● What you will do
Please write out, exactly, every line of the listing from its first line through the one that includes "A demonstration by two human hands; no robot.".

● Collected data
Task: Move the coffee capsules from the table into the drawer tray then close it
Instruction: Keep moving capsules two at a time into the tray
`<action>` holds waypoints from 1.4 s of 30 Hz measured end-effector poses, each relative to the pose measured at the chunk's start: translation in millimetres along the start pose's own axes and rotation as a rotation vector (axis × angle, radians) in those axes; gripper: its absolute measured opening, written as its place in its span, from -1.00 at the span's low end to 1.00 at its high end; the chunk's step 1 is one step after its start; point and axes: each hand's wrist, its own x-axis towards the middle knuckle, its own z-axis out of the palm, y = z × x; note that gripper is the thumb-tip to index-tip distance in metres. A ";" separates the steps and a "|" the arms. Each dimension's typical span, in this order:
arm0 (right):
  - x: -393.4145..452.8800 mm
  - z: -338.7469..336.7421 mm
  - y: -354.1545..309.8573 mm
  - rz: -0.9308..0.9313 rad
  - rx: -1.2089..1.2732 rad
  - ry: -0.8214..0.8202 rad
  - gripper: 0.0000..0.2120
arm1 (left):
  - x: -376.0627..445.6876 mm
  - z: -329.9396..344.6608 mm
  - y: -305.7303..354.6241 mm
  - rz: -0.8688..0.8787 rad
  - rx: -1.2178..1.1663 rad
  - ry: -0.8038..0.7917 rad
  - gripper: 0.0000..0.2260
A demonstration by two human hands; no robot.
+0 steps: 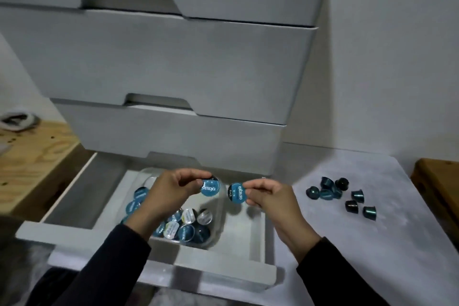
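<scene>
From the head view I see both hands over the open drawer (159, 253). My left hand (169, 191) pinches one capsule (210, 187) between thumb and fingertips, foil lid toward the camera, and my right hand (267, 196) pinches a second capsule (236, 193) the same way; the two capsules are just beside each other, apart, above the far right end of the clear tray (218, 208) that sits inside the drawer. The tray already holds a heap of capsules (183, 225), some with blue lids and some with pale ones, partly hidden under my left wrist. To the right, on the white table (372, 243), a loose cluster of dark capsules (342, 196) waits, several upright, a few tipped, well apart from the drawer. I judge the job is past halfway: most capsules are in, two are about to drop, that cluster is left, and the drawer is not yet shut.
</scene>
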 end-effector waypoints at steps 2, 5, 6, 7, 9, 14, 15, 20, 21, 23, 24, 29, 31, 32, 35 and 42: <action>11.6 34.5 7.2 0.031 -0.036 -0.018 -0.84 | 11.3 -31.1 -16.6 -0.023 0.075 -0.046 -0.79; 32.6 83.2 21.7 0.096 -0.082 -0.016 -0.82 | 36.5 -68.9 -42.6 -0.074 0.183 -0.112 -0.81; 40.3 95.9 28.1 0.124 -0.097 -0.010 -0.81 | 46.6 -78.5 -51.2 -0.074 0.228 -0.138 -0.80; 48.7 106.3 35.5 0.154 -0.126 -0.001 -0.81 | 56.7 -86.6 -59.0 -0.072 0.283 -0.165 -0.79; 63.4 120.4 48.2 0.206 -0.220 0.013 -0.86 | 73.9 -96.9 -70.1 -0.073 0.369 -0.224 -0.80; 82.8 140.7 59.3 0.260 -0.306 0.102 -0.81 | 99.1 -102.2 -92.4 -0.122 0.448 -0.363 -0.81; 85.1 144.2 59.9 0.262 -0.314 0.114 -0.79 | 102.0 -102.4 -95.3 -0.127 0.459 -0.387 -0.81; 90.9 156.6 61.5 0.242 -0.392 0.079 -0.73 | 112.5 -105.1 -106.1 -0.097 0.563 -0.442 -0.74; 91.2 158.1 61.6 0.233 -0.400 0.077 -0.72 | 113.5 -106.0 -107.7 -0.095 0.578 -0.444 -0.73; 92.1 160.1 62.0 0.230 -0.416 0.075 -0.73 | 114.7 -107.3 -109.5 -0.085 0.605 -0.452 -0.73; 92.7 160.3 62.8 0.233 -0.430 0.069 -0.73 | 115.3 -107.3 -109.8 -0.072 0.622 -0.458 -0.73; 96.4 162.2 70.1 0.219 -0.480 0.041 -0.73 | 116.1 -107.5 -109.3 -0.020 0.688 -0.469 -0.73; 96.9 162.8 71.1 0.211 -0.496 0.043 -0.73 | 114.2 -107.2 -106.6 0.007 0.710 -0.465 -0.76; 97.0 162.7 71.7 0.208 -0.499 0.042 -0.73 | 112.9 -107.1 -105.4 0.017 0.718 -0.461 -0.77; 97.0 162.6 72.4 0.198 -0.496 0.041 -0.76 | 110.1 -108.8 -107.1 0.023 0.726 -0.445 -0.78; 94.3 164.5 75.9 0.185 -0.551 0.038 -0.74 | 100.7 -113.9 -108.1 0.035 0.746 -0.423 -0.77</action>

● Reply to the exercise
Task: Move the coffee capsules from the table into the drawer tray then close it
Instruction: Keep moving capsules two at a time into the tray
`<action>` holds waypoints from 1.4 s of 30 Hz measured end-effector poses, each relative to the pose measured at the chunk's start: translation in millimetres along the start pose's own axes and rotation as a rotation vector (axis × angle, radians) in those axes; gripper: its absolute measured opening, written as its place in its span, from -1.00 at the span's low end to 1.00 at its high end; the chunk's step 1 is one step after its start; point and axes: each hand's wrist, its own x-axis towards the middle knuckle, its own z-axis out of the palm, y = z × x; note that gripper is the thumb-tip to index-tip distance in metres. A ";" separates the steps and a "|" the arms. Each dimension's typical span, in this order:
arm0 (right):
  - x: -393.4145..452.8800 mm
  - z: -338.7469..336.7421 mm
  - y: -354.1545..309.8573 mm
  - rz: -0.9308..0.9313 rad
  - rx: -1.2089..1.2732 rad
  - ry: -0.8214..0.8202 rad
  - gripper: 0.0000..0.2120
arm1 (left):
  - x: -376.0627..445.6876 mm
  - z: -329.9396..344.6608 mm
  - y: -305.7303..354.6241 mm
  - rz: -0.8688..0.8787 rad
  - rx: -1.2178..1.1663 rad
  - ry: -0.8038..0.7917 rad
  - gripper: 0.0000..0.2260
A demonstration by two human hands; no robot.

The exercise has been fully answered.